**DESCRIPTION OF THE TASK:** Give the data again exactly, without its images.

**COLLECTED MATERIAL:**
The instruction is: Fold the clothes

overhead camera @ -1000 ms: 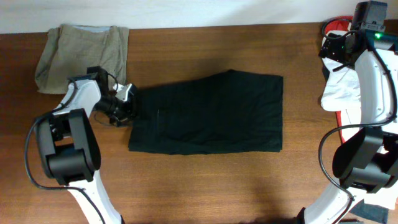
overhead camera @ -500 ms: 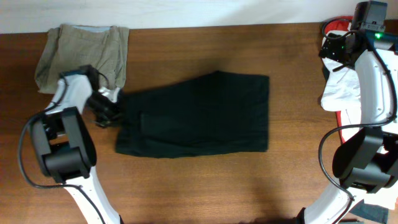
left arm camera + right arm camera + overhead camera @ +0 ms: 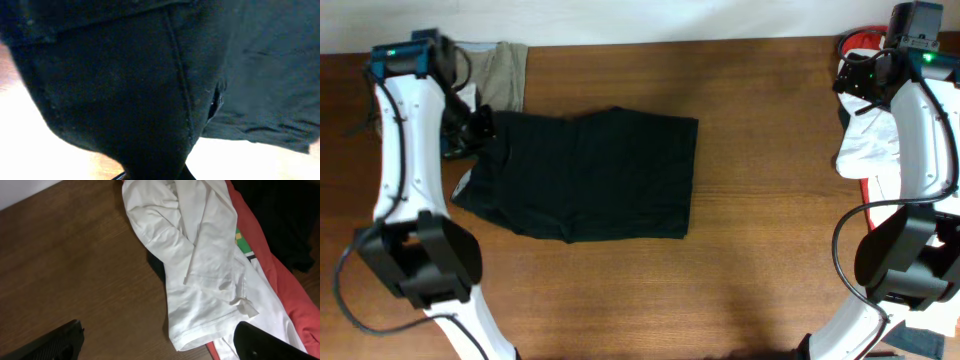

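Observation:
The large black garment point(image 3: 590, 175) of the clothes lies folded in the middle of the table. Its left edge is raised, and my left gripper point(image 3: 473, 130) is shut on that edge. In the left wrist view the black cloth point(image 3: 125, 85) fills the frame and hides the fingers. A khaki garment point(image 3: 500, 68) lies at the back left, partly behind the left arm. My right gripper point(image 3: 157, 330) hangs open over the hem of a white garment point(image 3: 200, 255), holding nothing. Under the white one lies a red garment point(image 3: 272, 280).
In the overhead view the white garment point(image 3: 868, 145) and the red one point(image 3: 860, 42) lie piled at the right edge, beneath the right arm point(image 3: 920, 120). Another dark cloth point(image 3: 282, 220) lies beyond them. The brown wooden table point(image 3: 770, 250) shows bare wood in front.
My left gripper has shut on the black garment's left edge and pulled it left and toward the back. The whole garment has slid left. The right arm has stayed still.

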You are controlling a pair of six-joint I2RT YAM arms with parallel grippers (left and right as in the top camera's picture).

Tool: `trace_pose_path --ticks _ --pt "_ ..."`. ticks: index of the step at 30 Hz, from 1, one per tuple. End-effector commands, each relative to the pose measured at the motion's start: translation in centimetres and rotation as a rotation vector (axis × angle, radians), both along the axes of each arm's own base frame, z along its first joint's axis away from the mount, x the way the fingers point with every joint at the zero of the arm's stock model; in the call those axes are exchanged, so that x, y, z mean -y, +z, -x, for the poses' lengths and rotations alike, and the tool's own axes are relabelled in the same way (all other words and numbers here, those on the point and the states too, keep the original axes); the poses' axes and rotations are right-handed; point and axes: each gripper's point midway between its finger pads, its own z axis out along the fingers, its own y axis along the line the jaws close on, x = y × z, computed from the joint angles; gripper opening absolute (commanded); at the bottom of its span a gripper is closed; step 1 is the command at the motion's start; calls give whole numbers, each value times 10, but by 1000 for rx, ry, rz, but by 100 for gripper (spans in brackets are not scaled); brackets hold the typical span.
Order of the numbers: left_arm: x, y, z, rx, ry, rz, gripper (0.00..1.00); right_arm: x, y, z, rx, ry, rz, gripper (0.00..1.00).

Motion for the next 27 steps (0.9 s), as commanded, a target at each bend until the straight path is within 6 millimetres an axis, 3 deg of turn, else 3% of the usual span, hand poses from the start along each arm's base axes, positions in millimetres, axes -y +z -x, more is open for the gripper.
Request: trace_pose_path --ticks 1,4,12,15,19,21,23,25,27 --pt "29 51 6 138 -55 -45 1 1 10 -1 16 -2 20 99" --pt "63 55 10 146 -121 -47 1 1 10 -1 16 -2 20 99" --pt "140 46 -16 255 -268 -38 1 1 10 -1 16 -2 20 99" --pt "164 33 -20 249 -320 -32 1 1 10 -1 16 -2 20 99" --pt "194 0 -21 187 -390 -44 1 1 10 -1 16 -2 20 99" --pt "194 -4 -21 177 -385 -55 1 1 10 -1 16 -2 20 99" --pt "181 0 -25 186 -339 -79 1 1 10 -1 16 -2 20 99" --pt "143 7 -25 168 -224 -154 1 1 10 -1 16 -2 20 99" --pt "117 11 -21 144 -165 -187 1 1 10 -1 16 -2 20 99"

**ANSWER TO THE EXERCISE:**
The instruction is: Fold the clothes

overhead camera @ -1000 ms: 
overhead camera @ -500 ms: 
left arm camera + right arm camera + overhead camera @ +0 ms: 

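Observation:
The large black garment point(image 3: 590, 175) of the clothes lies folded in the middle of the table. Its left edge is raised, and my left gripper point(image 3: 473, 130) is shut on that edge. In the left wrist view the black cloth point(image 3: 125, 85) fills the frame and hides the fingers. A khaki garment point(image 3: 500, 68) lies at the back left, partly behind the left arm. My right gripper point(image 3: 157, 330) hangs open over the hem of a white garment point(image 3: 200, 255), holding nothing. Under the white one lies a red garment point(image 3: 272, 280).
In the overhead view the white garment point(image 3: 868, 145) and the red one point(image 3: 860, 42) lie piled at the right edge, beneath the right arm point(image 3: 920, 120). Another dark cloth point(image 3: 282, 220) lies beyond them. The brown wooden table point(image 3: 770, 250) shows bare wood in front.
My left gripper has shut on the black garment's left edge and pulled it left and toward the back. The whole garment has slid left. The right arm has stayed still.
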
You are controlling a pair of six-joint I2RT YAM arms with parallel grippers (left and right as in the top camera's picture).

Tool: `trace_pose_path --ticks _ --pt "_ ..."`. ticks: index of the step at 30 Hz, from 1, one per tuple. End-effector commands, each relative to the pose measured at the motion's start: translation in centimetres and rotation as a rotation vector (axis × angle, radians), both along the axes of each arm's own base frame, z along its first joint's axis away from the mount, x the way the fingers point with every joint at the zero of the arm's stock model; in the call those axes are exchanged, so that x, y, z mean -y, +z, -x, for the poses' lengths and rotations alike, and the tool's own axes are relabelled in the same way (all other words and numbers here, those on the point and the states too, keep the original axes); the poses' axes and rotations are right-handed; point and axes: each gripper's point midway between its finger pads, its own z axis out along the fingers, its own y axis along the line the jaws close on, x = y × z, computed from the joint angles; gripper opening absolute (commanded); at the bottom of its span a gripper is closed; step 1 is the command at the motion's start; calls give whole numbers, each value times 10, but by 1000 for rx, ry, rz, but by 100 for gripper (spans in brackets are not scaled); brackets hold the typical span.
Order of the numbers: left_arm: x, y, z, rx, ry, rz, gripper (0.00..1.00); right_arm: x, y, z, rx, ry, rz, gripper (0.00..1.00).

Motion for the next 27 steps (0.9 s), as commanded, a target at each bend until the straight path is within 6 millimetres an axis, 3 deg of turn, else 3% of the usual span, hand poses from the start along each arm's base axes, positions in millimetres, axes -y +z -x, more is open for the gripper.
Request: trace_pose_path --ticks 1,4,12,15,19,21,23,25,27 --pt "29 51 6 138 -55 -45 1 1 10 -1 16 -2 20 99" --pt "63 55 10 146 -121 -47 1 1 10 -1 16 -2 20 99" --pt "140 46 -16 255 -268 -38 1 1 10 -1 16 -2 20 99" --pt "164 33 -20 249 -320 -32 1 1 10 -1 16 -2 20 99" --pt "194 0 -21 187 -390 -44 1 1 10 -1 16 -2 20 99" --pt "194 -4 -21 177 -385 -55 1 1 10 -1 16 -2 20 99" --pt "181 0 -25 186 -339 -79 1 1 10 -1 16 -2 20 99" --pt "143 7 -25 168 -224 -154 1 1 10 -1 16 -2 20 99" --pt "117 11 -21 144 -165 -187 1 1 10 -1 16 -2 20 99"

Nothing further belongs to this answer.